酷く不規則で、足を引きずるような物音である。
「あ……阿古、志津丸っ……!」
息も絶え絶えの呻き声と共に、その人影は這いつくばりながらも現れた。
「……甘柿……!?」
志津丸が彼の名を呼び、息を呑む。
木の陰から姿を見せた甘柿の顔色は青ざめ、土気色を帯びつつあった。鼻と口からだらだらと血が流れ落ち、地面についた手指の爪からも色が失われている。
「なッ……なんてこと、甘柿っ!」
「一体どうした! おい!」
桜舞と芳檜も泡を食って走り寄る。
その間にも甘柿の身体を支えていた腕の力は失われ、ずるりと地面に身を伏せていった。
「か、甘柿さん! しっかり!」
彼の傍らに膝をついて支えようとした根岸は、白地の着物の脇腹にじわりと血が滲んでいる事に気づく。
口や鼻から流れ出た血が付いた訳ではない。これは刺し傷だ。ごく細いナイフか、錐のような刃物で刺された痕跡がある。
甘柿がむせ返った。その拍子に大量の血反吐が口から吐き出され、その場に赤黒い水溜まりを作る。

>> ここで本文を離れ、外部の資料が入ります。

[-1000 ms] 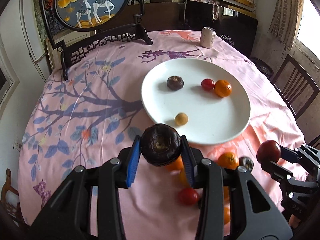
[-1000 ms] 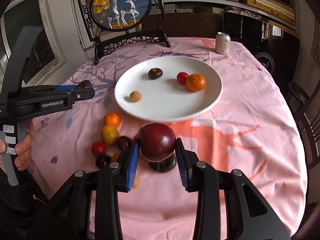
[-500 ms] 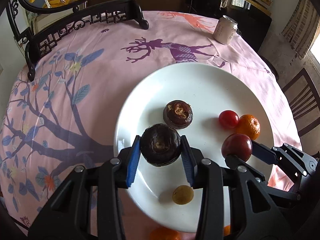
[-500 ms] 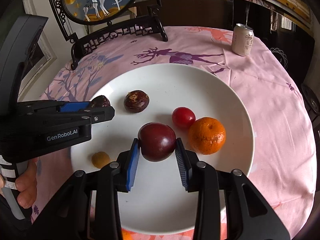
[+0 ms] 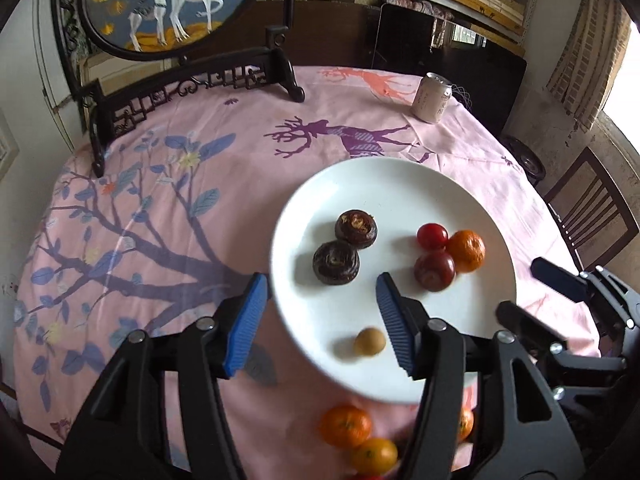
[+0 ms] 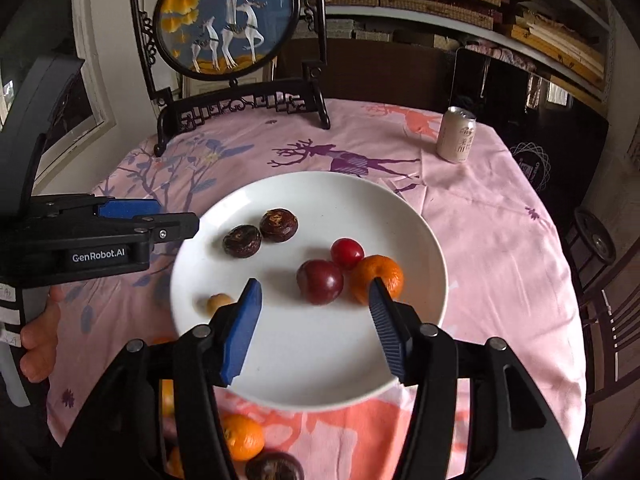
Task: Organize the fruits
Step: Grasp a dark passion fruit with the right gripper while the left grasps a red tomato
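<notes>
- The left gripper (image 5: 320, 316) stands wide open over the near-left part of the white plate (image 5: 384, 184), its blue-padded fingers (image 5: 245, 324) gripping nothing.
- Just ahead of its spread jaws a dark brown fruit (image 5: 335, 262) lies on the plate, apart from both pads and touching a second dark brown fruit (image 5: 356, 228) just beyond it.
- The right gripper (image 6: 314, 326) is also wide open and empty, hovering over the near side of the plate (image 6: 320, 376).
- Between and just ahead of its fingers a dark red plum (image 6: 320, 282) rests on the plate, free of both pads.
- The plum lies against a small red fruit (image 6: 347, 253) behind it and just beside an orange (image 6: 378, 278); the right pad overlaps the orange in the right wrist view, though whether it touches cannot be told.
- A small yellow-brown fruit (image 5: 370, 342) sits alone near the plate's near-left rim.
- Off the plate, on the pink tablecloth (image 5: 160, 200) at the near edge, lie several oranges (image 5: 346, 426), and another dark fruit (image 6: 274, 466) shows in the right wrist view.
- A drink can (image 6: 456, 134) stands upright at the far right of the table, well apart from the plate, and a round deer screen (image 6: 228, 20) on a black stand stands at the far left.
</notes>
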A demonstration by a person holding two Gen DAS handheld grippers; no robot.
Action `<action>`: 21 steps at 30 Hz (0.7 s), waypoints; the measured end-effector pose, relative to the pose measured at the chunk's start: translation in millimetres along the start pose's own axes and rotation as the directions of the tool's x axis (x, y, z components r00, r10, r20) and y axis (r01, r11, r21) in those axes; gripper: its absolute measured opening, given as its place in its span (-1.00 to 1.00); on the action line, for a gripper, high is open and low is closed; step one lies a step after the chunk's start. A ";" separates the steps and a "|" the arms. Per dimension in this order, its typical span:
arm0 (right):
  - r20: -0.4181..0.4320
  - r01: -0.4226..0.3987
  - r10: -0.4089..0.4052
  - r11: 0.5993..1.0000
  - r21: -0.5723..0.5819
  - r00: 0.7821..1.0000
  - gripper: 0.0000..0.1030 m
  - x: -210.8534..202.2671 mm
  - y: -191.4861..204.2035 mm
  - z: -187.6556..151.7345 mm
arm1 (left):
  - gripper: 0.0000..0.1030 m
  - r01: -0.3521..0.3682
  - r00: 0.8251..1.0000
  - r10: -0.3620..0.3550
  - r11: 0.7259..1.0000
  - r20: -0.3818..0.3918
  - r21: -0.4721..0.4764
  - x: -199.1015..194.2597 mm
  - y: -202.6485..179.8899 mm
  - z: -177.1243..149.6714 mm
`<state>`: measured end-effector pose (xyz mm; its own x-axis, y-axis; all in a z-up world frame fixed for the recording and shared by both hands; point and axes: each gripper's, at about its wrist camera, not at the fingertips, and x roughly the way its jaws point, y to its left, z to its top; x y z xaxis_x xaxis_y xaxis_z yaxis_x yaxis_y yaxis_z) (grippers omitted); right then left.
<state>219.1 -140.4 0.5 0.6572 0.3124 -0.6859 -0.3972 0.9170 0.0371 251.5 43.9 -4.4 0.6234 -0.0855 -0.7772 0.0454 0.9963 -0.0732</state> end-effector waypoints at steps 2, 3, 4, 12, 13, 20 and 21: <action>0.037 -0.007 0.007 1.000 -0.003 0.999 0.21 -30.9 6.8 -24.1 | 0.28 -0.027 0.999 0.027 1.000 0.044 0.007 -25.5 2.2 -28.2; 0.052 -0.002 0.002 1.000 -0.004 0.999 0.21 -43.4 10.3 -38.2 | 0.28 -0.034 0.998 0.033 0.999 0.058 0.008 -35.3 3.6 -43.9; 0.062 0.012 -0.012 1.000 -0.005 0.998 0.22 -53.4 13.8 -52.4 | 0.28 -0.036 0.997 0.035 0.999 0.068 0.006 -43.2 4.8 -60.8; 0.002 0.093 -0.093 0.996 0.011 0.996 0.22 -78.5 27.9 -116.2 | 0.29 -0.035 0.999 0.035 0.999 -0.017 -0.008 -45.6 15.4 -152.0; -0.002 0.096 -0.096 0.995 0.012 0.995 0.22 -78.3 28.5 -118.8 | 0.30 -0.043 0.999 0.043 0.999 -0.025 -0.001 -45.0 15.3 -158.3; -0.057 0.068 -0.065 0.997 0.037 0.996 0.22 -59.7 28.4 -128.1 | 0.30 -0.035 0.998 0.035 0.999 -0.045 -0.005 -46.9 16.7 -174.4; -0.071 0.063 -0.061 0.997 0.039 0.996 0.22 -54.7 27.9 -129.1 | 0.30 -0.033 0.999 0.033 0.999 -0.044 -0.003 -47.5 16.3 -174.7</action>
<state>89.3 -164.0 -54.7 0.6332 0.2381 -0.7364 -0.3295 0.9439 0.0218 86.2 62.4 -77.9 0.5898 -0.0532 -0.8058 0.0225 0.9985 -0.0494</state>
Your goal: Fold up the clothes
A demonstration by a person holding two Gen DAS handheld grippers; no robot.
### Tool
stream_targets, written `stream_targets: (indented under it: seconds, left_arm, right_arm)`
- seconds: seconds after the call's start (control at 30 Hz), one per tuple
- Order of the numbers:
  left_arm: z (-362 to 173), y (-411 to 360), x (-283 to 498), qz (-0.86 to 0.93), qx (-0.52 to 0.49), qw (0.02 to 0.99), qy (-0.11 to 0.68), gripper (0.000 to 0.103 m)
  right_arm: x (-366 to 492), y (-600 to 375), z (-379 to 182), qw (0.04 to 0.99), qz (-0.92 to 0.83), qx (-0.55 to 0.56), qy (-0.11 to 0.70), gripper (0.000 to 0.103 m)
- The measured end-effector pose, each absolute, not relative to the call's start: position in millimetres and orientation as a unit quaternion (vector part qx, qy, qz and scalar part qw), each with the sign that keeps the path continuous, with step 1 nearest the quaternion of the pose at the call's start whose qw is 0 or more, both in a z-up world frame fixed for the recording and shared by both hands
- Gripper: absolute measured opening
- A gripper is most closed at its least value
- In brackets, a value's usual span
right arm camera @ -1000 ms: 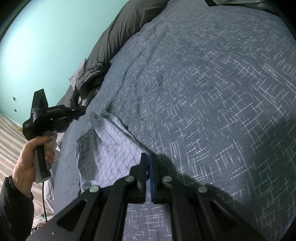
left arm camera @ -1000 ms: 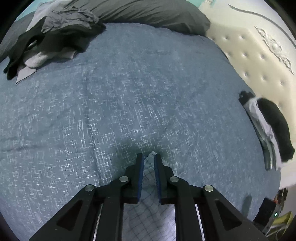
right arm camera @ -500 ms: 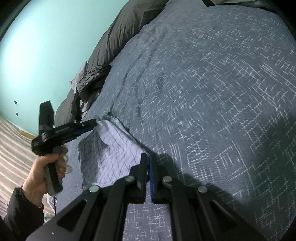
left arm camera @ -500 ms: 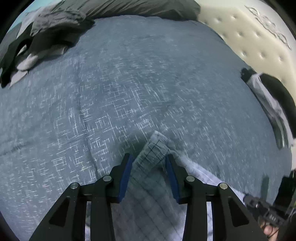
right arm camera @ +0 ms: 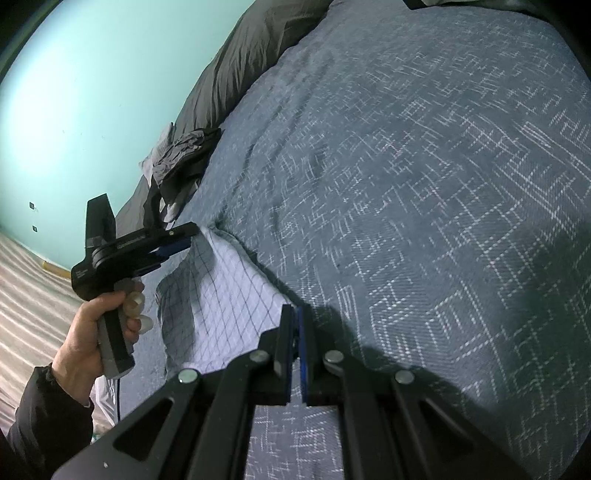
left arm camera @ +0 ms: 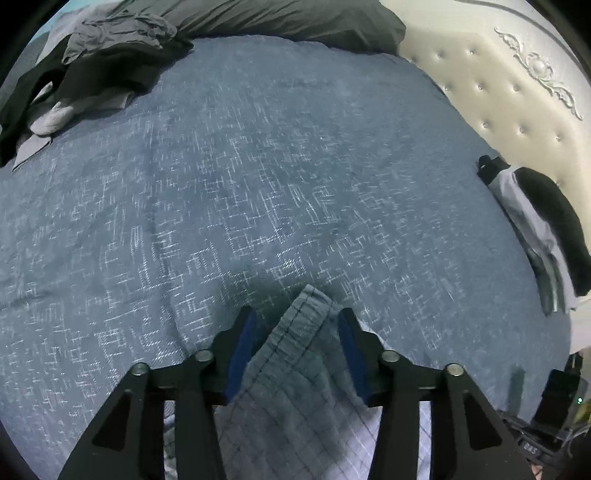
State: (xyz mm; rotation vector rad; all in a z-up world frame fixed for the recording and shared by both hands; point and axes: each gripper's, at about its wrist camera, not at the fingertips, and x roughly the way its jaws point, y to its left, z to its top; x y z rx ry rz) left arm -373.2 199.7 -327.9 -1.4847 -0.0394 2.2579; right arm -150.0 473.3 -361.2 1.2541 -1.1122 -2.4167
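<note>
- Step: laying checked garment [right arm camera: 225, 295] flat on bed [right arm camera: 406, 184].
- L gripper [left arm camera: 295, 332] jaws were opening; hem lay between, pads off it.
- R gripper [right arm camera: 295, 328] looked clamped on garment's other corner.
- Next, prob.: R lets go, then fold.

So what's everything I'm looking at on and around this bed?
checked garment: one, pale with dark grid, near bed edge
bedspread: one, blue with white flecks, over bed
pillow: one, dark grey, far end
unfolded pile: one, grey and black, far left corner
folded stack: one, black and grey, by headboard
headboard: one, cream, tufted, right
wall: turquoise
left gripper: black, blue pads, jaws opening around garment corner
right gripper: shut on garment edge
hand: one, holding left gripper
</note>
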Motion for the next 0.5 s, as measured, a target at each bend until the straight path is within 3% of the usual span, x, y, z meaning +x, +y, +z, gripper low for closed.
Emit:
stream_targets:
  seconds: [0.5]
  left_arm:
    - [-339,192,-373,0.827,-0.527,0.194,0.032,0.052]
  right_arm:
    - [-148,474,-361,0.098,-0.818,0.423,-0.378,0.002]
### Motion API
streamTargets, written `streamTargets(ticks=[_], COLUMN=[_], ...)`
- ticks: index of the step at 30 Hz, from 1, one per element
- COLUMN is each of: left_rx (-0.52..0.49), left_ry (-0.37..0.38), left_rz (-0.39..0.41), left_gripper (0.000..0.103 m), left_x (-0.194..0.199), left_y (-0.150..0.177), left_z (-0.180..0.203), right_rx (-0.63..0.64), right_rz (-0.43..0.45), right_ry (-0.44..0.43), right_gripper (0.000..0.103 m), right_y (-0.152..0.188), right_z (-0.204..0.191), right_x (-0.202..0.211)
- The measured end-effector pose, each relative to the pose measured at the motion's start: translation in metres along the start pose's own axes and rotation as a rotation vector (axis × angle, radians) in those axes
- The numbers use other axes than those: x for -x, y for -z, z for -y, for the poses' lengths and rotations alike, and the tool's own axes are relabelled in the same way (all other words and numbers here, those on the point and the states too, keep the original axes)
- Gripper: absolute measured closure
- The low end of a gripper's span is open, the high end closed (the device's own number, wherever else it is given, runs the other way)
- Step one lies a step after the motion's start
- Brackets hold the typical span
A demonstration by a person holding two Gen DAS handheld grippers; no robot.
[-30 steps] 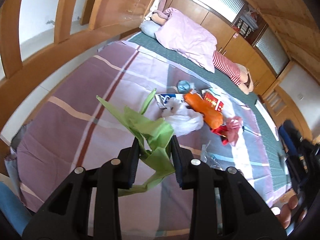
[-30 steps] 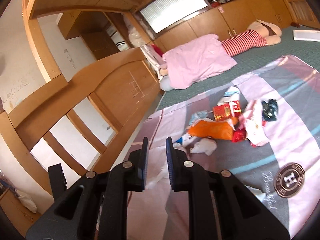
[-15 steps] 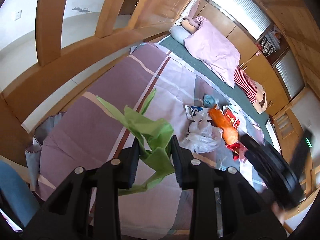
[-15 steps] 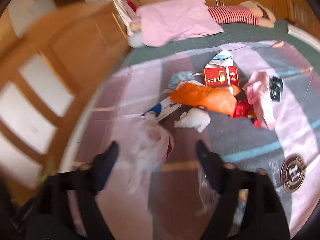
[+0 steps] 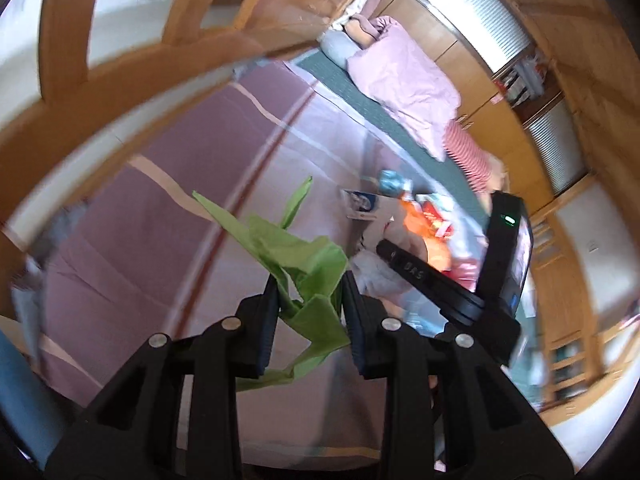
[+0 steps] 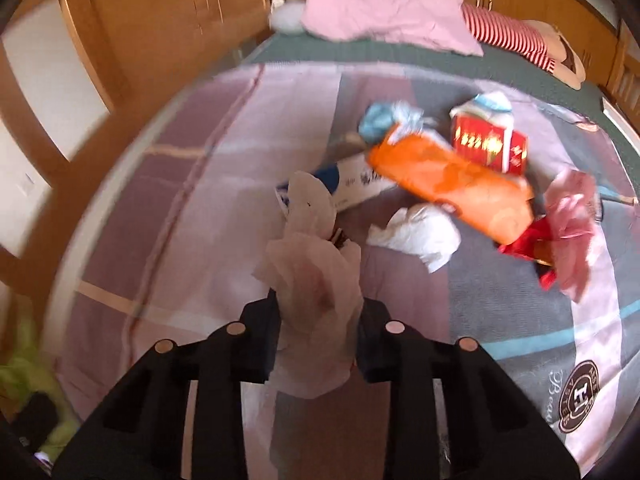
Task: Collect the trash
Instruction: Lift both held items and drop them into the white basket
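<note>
My left gripper (image 5: 308, 300) is shut on a green plastic bag (image 5: 304, 256) and holds it above the bed. My right gripper (image 6: 318, 320) is shut on a crumpled white plastic bag (image 6: 316, 276), lifted off the blanket; in the left wrist view the right gripper (image 5: 420, 276) reaches in from the right. Trash lies in a heap on the striped blanket (image 6: 192, 208): an orange packet (image 6: 452, 180), a red box (image 6: 488, 144), a white and blue box (image 6: 356, 184), a white wad (image 6: 420, 232), pink and red wrappers (image 6: 568, 216) and a blue wad (image 6: 380, 116).
A wooden bed rail (image 5: 120, 80) runs along the left. A pink quilt (image 6: 384, 4) and a striped stuffed toy (image 6: 512, 36) lie at the far end of the green sheet (image 6: 400, 56). The green bag (image 6: 24, 376) shows at the lower left of the right wrist view.
My right gripper swung down over the trash, opened wide and then shut on the white plastic bag. It has come into the left wrist view. My left gripper still holds the green bag.
</note>
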State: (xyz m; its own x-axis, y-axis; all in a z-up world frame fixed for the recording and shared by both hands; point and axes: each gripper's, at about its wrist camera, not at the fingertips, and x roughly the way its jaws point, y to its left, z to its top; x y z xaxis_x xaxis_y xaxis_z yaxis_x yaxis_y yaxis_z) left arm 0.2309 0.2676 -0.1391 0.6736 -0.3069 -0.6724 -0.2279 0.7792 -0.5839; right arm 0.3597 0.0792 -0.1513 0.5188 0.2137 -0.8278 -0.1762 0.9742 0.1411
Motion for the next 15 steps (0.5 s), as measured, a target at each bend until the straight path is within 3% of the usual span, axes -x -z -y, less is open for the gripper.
streamTargets(ticks=[4,8,11,15], left_rx=[0.082,0.101,0.105,0.074], left_ry=[0.12,0.18,0.19,0.139], left_rz=[-0.044,-0.055,-0.052,-0.035], left_gripper=[0.072,0.071,0.071,0.071], left_x=[-0.007,-0.01,-0.012,-0.014], left_y=[-0.002,-0.002,-0.002,-0.003], left_z=[-0.013,-0.011,-0.009,-0.004], right_rx=[-0.055,-0.046,-0.038,-0.033], right_rz=[0.092,0.097,0.062,0.064], right_ry=[-0.027,-0.037,-0.071,-0.058], right_gripper=[0.072,0.072,0.072,0.072], right_y=[-0.002,-0.004,-0.002,0.0], right_z=[0.016,0.022,0.02,0.017], right_x=[0.034,0.04,0.034,0.036])
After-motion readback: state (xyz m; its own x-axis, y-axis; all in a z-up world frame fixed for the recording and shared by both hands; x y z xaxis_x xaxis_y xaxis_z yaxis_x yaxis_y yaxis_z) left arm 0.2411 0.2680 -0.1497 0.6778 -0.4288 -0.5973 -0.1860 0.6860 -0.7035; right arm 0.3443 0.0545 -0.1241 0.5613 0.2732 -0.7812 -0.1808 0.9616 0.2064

――外傷のせいだけの症状とは思えない。根岸は咄嗟にそう考える。有毒物質にでも体内を侵されたかのようだ。
「い、医療所が……襲われて、須佐も……あいつに」
一言ごとに、声は弱々しくなる。隙間風のような呼吸音が途切れ、血走っていた目が閉ざされた。
「あいつ――? 甘柿っ! 目を開けろ、開けてくれっ!」
芳檜が甘柿の身体を抱え上げる。しかし彼の肉体は、既に風の中に溶け消え始めていた。
「頭領……が……危ない……」
最後に、全力で意志を振り絞ったのだろう。甘柿ははっきりとそれだけを口にして、直後にがくりと四肢を弛緩させた。
魂を喪った怪異の肉体が、避けられない運命として薄れゆく。
ほんの数十秒ののち――根岸も若天狗達も、騒ぎに気づいて集まってきた何人かの天狗も、誰ひとり事態を把握出来ない中、甘柿の遺体はその場から消滅した。
「何が……っ、こんなことが……」
呆然と根岸は呟く。
腕の中で友人の命が消えるのを目の当たりにした芳檜と桜舞は、肩を震わせて俯いている。
とても直視していられず、目を背け、後方の木柵に寄り掛かった根岸は、そこではっと気づいた。
「結界が……消えてる」
木柵の向こう側へ倒れ込みかけたのだ。
不可視の壁は消え、そこにはごく頼りない柵と木々が立つのみ。
つまり、瑞鳶が結界の解除に成功したという事になる。しかし――
――甘柿は最期に言い遺した。頭領が危ないと。
「志津丸さん!」
「ああ分かってる」
志津丸と視線をかち合わせた瞬間、根岸はいくらか怯んだ。
生来鋭利さを帯びる彼の両眼は、今や灼けた鉄のごとき赤光を宿していた。怒りと悔恨、あらゆる激情によって、霊威の制御が利かなくなっているのだろうか。
「師匠の屋敷だ! オレはそっちに向かう、みんなは医療所を頼む!」
返答を待つことなく、志津丸は翼を広げる。容赦のない山風がその場に吹き荒れたかと思うと、彼は風をまとわせ、猛禽類を遥かに上回る初速で高空へと飛び立った。